→ Given material:
☆ ☆ ☆ ☆ ☆

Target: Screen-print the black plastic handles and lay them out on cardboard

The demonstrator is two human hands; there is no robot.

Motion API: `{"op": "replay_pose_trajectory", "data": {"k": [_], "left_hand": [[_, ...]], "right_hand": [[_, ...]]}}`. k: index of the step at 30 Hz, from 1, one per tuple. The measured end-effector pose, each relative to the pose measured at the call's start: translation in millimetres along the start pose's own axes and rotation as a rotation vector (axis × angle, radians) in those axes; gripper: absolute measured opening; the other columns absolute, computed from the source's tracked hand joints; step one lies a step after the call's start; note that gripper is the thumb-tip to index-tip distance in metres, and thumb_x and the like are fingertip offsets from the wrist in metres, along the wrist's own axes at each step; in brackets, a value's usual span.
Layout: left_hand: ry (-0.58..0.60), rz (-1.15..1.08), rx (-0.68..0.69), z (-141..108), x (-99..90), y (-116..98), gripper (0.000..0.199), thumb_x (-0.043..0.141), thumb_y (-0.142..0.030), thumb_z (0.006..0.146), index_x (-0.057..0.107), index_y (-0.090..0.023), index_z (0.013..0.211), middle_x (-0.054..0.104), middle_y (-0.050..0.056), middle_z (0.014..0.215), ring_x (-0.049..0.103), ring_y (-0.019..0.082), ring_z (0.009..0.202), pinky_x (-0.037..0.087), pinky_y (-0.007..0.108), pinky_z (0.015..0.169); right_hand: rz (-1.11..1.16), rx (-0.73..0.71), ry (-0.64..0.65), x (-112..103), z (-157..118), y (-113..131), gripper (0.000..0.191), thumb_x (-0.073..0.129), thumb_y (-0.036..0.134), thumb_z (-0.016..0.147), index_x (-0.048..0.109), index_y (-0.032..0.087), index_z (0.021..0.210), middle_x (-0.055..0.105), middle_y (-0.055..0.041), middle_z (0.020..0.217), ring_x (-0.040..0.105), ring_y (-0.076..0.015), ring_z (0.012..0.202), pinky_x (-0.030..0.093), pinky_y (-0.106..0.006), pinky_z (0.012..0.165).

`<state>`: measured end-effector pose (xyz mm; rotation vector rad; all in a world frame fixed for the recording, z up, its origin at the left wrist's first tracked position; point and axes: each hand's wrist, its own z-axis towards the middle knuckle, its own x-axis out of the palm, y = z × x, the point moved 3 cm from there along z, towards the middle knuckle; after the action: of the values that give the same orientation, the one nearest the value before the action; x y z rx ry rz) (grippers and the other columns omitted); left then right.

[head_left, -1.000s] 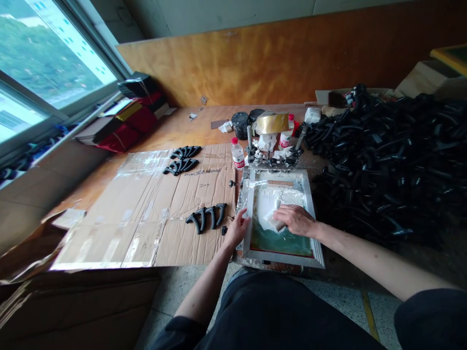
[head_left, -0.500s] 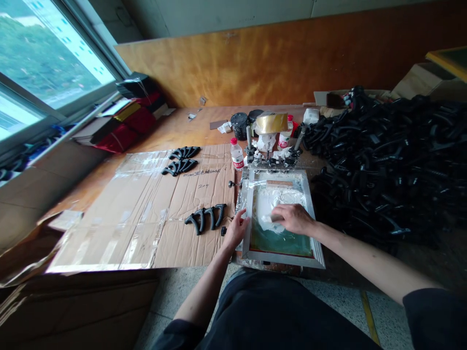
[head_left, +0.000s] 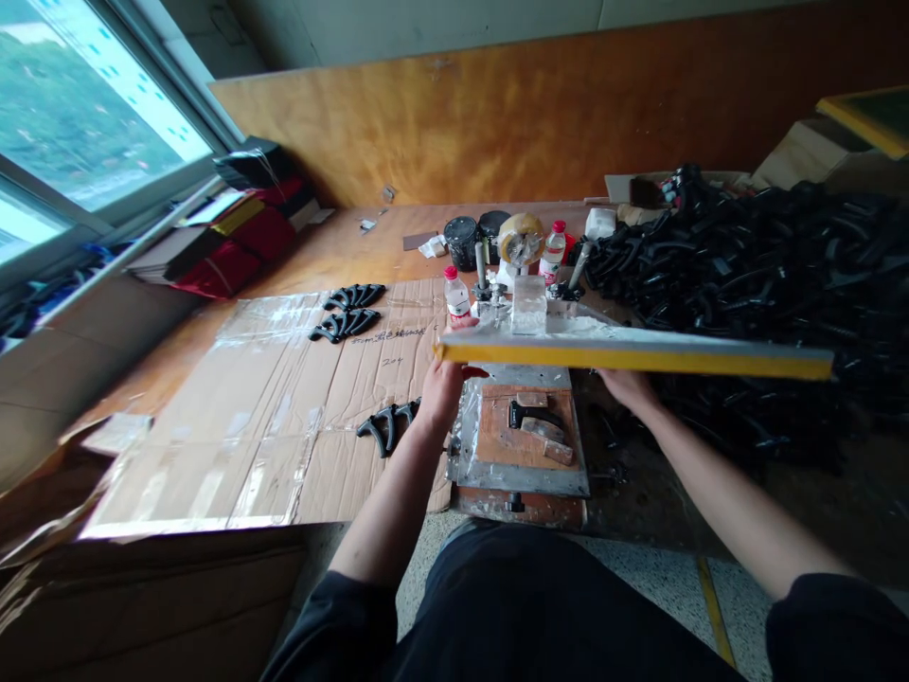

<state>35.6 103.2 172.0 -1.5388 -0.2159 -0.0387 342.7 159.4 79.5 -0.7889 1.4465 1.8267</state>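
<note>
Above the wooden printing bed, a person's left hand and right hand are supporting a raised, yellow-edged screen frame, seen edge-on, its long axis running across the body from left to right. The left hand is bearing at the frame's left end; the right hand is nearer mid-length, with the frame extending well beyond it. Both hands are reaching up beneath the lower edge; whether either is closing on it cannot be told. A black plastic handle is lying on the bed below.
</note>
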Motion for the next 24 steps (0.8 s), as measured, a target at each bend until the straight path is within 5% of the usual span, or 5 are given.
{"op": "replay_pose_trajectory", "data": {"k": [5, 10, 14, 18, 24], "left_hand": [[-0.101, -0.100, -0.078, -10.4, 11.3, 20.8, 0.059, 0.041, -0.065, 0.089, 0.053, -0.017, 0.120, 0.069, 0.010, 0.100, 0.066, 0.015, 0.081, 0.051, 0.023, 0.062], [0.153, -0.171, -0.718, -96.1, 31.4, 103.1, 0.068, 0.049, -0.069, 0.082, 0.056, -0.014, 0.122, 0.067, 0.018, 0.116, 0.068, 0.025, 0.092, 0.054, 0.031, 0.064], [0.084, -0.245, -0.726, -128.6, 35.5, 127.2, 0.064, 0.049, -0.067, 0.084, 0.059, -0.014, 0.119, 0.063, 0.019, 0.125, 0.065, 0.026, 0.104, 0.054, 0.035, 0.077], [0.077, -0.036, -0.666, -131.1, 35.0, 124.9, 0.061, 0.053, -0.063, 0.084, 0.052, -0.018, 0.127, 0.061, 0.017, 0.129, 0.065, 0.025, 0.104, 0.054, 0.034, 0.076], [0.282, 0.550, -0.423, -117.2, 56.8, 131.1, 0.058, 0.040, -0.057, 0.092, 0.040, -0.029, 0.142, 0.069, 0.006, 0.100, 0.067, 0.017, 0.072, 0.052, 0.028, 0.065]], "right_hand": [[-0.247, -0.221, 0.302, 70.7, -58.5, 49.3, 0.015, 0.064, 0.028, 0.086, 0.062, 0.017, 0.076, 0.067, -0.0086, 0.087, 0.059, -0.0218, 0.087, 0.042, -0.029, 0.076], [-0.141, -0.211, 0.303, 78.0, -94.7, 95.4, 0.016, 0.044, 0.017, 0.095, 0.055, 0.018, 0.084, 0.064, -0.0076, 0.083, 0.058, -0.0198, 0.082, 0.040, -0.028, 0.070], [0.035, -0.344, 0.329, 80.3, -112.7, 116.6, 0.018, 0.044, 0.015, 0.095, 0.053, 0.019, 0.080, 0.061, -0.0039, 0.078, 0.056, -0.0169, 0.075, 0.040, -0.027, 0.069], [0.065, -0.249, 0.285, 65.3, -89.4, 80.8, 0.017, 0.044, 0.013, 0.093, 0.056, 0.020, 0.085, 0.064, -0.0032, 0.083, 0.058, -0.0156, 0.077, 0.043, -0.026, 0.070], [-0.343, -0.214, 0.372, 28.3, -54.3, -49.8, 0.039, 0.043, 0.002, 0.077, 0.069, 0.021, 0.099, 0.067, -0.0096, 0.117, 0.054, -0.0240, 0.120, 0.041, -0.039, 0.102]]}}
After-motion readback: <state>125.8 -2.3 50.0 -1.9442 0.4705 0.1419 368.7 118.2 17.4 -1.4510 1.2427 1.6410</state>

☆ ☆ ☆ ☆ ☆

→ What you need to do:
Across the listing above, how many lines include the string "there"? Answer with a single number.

→ Solution for this exercise:
2